Your assignment:
Print, from the listing below, the lines starting at the line containing "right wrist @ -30" and ending at the line containing "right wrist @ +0", exactly as they stand, and print nothing else.

Record set:
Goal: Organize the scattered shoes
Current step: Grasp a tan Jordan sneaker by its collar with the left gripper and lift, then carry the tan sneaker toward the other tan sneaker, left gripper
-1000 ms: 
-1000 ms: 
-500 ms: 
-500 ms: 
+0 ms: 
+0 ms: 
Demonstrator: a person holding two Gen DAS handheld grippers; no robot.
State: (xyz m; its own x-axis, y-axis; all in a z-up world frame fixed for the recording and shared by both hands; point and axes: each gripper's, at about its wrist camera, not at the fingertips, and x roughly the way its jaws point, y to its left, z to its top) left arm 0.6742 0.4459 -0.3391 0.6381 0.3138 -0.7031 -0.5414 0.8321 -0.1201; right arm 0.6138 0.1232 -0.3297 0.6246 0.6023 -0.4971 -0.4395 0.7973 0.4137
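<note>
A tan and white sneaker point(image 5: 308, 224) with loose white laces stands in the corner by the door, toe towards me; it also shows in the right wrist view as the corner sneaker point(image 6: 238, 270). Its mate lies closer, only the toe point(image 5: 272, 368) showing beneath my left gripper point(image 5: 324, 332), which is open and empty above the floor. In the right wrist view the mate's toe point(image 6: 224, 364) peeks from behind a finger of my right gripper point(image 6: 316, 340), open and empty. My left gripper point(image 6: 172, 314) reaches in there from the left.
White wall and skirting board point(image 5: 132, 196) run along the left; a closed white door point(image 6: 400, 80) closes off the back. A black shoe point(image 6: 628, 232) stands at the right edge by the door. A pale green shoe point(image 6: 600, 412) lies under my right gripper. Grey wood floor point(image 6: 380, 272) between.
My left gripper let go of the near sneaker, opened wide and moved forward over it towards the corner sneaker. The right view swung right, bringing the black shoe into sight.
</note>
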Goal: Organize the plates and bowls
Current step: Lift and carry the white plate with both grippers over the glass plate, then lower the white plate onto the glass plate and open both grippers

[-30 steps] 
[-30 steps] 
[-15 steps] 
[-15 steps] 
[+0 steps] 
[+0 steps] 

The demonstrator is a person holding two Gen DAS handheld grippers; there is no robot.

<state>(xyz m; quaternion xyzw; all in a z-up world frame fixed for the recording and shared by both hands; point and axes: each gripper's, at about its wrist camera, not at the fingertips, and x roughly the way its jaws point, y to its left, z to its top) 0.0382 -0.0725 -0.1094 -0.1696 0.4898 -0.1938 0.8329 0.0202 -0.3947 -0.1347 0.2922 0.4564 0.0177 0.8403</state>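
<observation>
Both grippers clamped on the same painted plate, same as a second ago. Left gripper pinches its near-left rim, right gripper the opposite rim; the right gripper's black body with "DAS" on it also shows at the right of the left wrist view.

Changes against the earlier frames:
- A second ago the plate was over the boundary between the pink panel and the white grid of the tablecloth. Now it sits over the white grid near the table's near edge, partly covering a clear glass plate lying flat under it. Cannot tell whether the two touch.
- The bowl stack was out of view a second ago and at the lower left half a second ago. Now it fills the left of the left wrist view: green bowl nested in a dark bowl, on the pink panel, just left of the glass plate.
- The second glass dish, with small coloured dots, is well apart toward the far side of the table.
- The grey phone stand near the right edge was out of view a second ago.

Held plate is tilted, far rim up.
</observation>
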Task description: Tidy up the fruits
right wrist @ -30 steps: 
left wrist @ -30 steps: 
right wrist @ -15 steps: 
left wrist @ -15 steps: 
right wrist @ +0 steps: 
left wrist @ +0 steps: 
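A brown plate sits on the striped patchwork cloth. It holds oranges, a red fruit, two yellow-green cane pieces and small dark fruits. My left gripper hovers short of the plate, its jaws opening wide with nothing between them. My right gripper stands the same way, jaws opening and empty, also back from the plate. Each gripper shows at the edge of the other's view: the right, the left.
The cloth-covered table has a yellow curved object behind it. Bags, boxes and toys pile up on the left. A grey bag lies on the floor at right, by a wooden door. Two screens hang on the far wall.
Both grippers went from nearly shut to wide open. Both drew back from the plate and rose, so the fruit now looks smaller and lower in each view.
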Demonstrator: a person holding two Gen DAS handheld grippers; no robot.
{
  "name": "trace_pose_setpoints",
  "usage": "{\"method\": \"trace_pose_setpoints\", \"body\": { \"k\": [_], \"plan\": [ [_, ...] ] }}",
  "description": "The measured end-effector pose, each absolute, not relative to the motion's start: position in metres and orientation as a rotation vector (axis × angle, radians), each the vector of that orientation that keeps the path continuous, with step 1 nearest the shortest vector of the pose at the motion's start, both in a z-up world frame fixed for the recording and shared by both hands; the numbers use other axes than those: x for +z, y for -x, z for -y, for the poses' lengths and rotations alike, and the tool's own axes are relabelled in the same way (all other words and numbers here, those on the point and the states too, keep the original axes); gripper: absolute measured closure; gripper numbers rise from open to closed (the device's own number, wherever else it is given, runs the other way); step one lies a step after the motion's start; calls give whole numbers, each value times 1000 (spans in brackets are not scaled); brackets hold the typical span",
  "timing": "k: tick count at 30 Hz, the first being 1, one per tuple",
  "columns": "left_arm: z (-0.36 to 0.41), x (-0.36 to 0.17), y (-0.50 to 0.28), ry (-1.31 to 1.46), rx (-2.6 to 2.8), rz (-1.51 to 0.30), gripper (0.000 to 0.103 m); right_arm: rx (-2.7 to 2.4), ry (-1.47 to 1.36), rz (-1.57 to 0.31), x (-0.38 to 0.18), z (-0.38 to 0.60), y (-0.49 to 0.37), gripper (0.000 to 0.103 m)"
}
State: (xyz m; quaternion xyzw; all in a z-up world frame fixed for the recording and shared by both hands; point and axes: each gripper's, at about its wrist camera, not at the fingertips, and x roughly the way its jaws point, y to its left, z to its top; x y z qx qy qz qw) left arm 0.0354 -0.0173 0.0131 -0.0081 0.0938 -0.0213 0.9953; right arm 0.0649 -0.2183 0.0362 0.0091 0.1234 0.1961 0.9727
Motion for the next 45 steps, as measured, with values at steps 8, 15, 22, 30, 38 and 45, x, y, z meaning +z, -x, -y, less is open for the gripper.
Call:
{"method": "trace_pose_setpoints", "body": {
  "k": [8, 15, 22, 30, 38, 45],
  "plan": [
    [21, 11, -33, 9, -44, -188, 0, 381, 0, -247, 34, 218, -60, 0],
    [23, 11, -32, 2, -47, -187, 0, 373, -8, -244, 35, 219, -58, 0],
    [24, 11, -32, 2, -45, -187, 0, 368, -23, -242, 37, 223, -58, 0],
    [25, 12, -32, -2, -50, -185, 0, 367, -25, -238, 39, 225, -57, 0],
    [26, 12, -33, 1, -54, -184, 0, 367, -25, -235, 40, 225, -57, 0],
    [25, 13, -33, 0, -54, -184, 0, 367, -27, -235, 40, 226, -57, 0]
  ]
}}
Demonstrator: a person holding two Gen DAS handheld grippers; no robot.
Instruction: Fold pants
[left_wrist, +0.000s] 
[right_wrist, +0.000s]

Response:
right wrist @ -30 steps: 
left wrist @ -30 steps: 
right wrist @ -15 steps: 
left wrist @ -15 steps: 
right wrist @ +0 steps: 

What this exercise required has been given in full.